The House Republican retreat sounds like it is going to live up to its name.
“Comprehensive immigration reform” was once again moving through its normal life cycle: fawning coverage of leading amnesty supporters, bold predictions that legislative success was inevitable, dire warnings that House Republicans must capitulate or be doomed to permanent minority status—and then nothing.
That was the fate of the McCain-Kennedy bill and its imitators in both 2006 and 2007, when President George W. Bush teamed up with Democrats to overhaul immigration laws and admit more foreign workers.
Barack Obama promised to succeed where Bush failed. But there was no action on immigration when the Democrats held three-fifths majority in both houses of Congress. Afterwards, there was only limited executive action to legalize the subset of illegal immigrants who might have benefited from the DREAM Act, which once again stalled in the Senate.
Time and again, lopsided Senate votes have failed to move the House. Comprehensive reformers frequently end up divided amongst themselves, over crucial provisions like guest workers and the precise details of any path to citizenship for illegal immigrants.
The Gang of Eight collaboration seemed to have similarly fizzled. The urgency felt by Republicans after Mitt Romney’s poor showing among Hispanic voters has subsided.
So what are Republicans supposedly going to discuss at their House retreat this week? Ways to revive the legislative handiwork of Chuck Schumer and Luis Gutiérrez, naturally.
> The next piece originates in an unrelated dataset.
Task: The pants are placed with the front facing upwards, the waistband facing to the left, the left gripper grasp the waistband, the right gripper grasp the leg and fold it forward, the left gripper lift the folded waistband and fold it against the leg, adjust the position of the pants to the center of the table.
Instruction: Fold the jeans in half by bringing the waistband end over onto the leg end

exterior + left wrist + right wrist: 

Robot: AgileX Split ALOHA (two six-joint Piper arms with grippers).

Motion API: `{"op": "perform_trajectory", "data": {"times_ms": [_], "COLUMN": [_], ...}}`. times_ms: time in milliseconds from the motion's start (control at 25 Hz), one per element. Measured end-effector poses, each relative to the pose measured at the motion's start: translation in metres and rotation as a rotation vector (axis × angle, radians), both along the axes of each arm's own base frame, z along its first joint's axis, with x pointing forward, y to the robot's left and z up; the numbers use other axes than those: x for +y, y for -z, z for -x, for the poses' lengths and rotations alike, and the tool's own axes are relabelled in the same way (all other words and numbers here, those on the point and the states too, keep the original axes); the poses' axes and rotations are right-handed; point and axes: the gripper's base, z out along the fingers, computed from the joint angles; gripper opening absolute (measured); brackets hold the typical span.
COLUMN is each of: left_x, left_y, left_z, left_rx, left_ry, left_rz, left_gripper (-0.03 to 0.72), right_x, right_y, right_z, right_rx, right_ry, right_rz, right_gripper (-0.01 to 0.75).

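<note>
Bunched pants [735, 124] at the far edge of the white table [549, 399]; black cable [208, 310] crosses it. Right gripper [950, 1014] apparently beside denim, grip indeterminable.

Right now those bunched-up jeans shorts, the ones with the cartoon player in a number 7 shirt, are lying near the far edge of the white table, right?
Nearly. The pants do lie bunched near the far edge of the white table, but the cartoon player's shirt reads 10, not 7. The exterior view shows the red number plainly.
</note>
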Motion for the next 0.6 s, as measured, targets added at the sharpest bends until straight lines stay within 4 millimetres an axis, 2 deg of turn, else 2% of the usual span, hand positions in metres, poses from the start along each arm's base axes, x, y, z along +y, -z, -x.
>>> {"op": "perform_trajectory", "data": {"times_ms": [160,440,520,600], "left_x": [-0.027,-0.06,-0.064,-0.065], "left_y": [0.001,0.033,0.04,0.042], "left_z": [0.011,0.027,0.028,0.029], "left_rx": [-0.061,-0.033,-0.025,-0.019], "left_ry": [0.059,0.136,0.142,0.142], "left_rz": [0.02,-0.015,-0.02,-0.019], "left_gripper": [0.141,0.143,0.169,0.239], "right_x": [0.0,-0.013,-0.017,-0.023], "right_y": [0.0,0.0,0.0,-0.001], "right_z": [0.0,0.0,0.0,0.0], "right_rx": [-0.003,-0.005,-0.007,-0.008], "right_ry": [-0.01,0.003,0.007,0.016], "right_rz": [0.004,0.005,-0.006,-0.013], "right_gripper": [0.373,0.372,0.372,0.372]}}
The New York Times reports: “Republican leaders are expected to release a one-page statement of immigration principles this week.” They hope for something more limited than what Obama and the Gang of Eight planned, perhaps border security and legalization of some undocumented children.
But not all of their ideas represent a shift from Democratic amnesty plans, as former New York City Mayor Michael Bloomberg’s apparent approval should signal. This includes a path to legalization, but not citizenship, for many of the 11 million illegal immigrants estimated to be in the country.
“The president’s pathway to citizenship is a stumbling block,” the Times quotes Maryland Republican Rep. Andy Harris as saying. “But legalization with no path to citizenship can gain some votes.”
The reasons for this are transparently political: citizens vote and people living in various nebulous noncitizen categories don’t. That way Republicans can hope they can get credit for a softer immigration stand without adding to a Hispanic voting bloc that is majority Democratic.
It’s true that many illegal immigrants are less interested in citizenship than being able to live and work in the United States without fear of deportation. By some measures, beneficiaries of the 1986 amnesty had comparatively low rates of naturalization.
Nevertheless, this Republican ploy is too clever by half. The political benefits of supporting even a 1986-style amnesty with path to citizenship are debatable at best. Will Republicans really improve their standing among Hispanic voters by offering something less than a path to citizenship, especially when the Democrats are willing to give more?
Moreover, consider the consequences of creating a disproportionately Latino form of second-class citizenship. Increasing legal immigration and adding business-friendly guest-worker programs on top of that may be one way to address thelowest labor force participation rate since 1978—but not the best approach for American workers.
It’s a policy mix that’s likely to produce all of the problems associated with unchecked mass immigration plus a large-scale legalization program, while producing none of the presumed political benefits for the GOP.
Marco Rubio has already seen his 2016 political fortunes decline with the Gang of Eight’s fortunes. This gambit could implicate the rest of the party’s presidential field.
And all of this is happening when immigration legislation seemed dead, with the electorate focused on other issues.
Welcome to political strategizing courtesy of the people who brought you the McCain and Romney campaigns.
Might not there be other ways to modernize the GOP’s immigration posture while also taking into consideration the importance of assimilation and American employment? Republicans could make clearer that they are open to legalization, provided it is a last step following sensible enforcement measures that stop well short of mass deportations.
More creatively, they might trade a legal status for illegal immigrants who are already here for reductions in legal immigration. But are there any Republicans left on Capitol Hill who can eloquently make the case for the more moderate levels of immigration once championed by liberal Democrat Barbara Jordan?
In any event, a core principle and purpose of U.S. immigration policy should be creating new Americans—not a new caste system.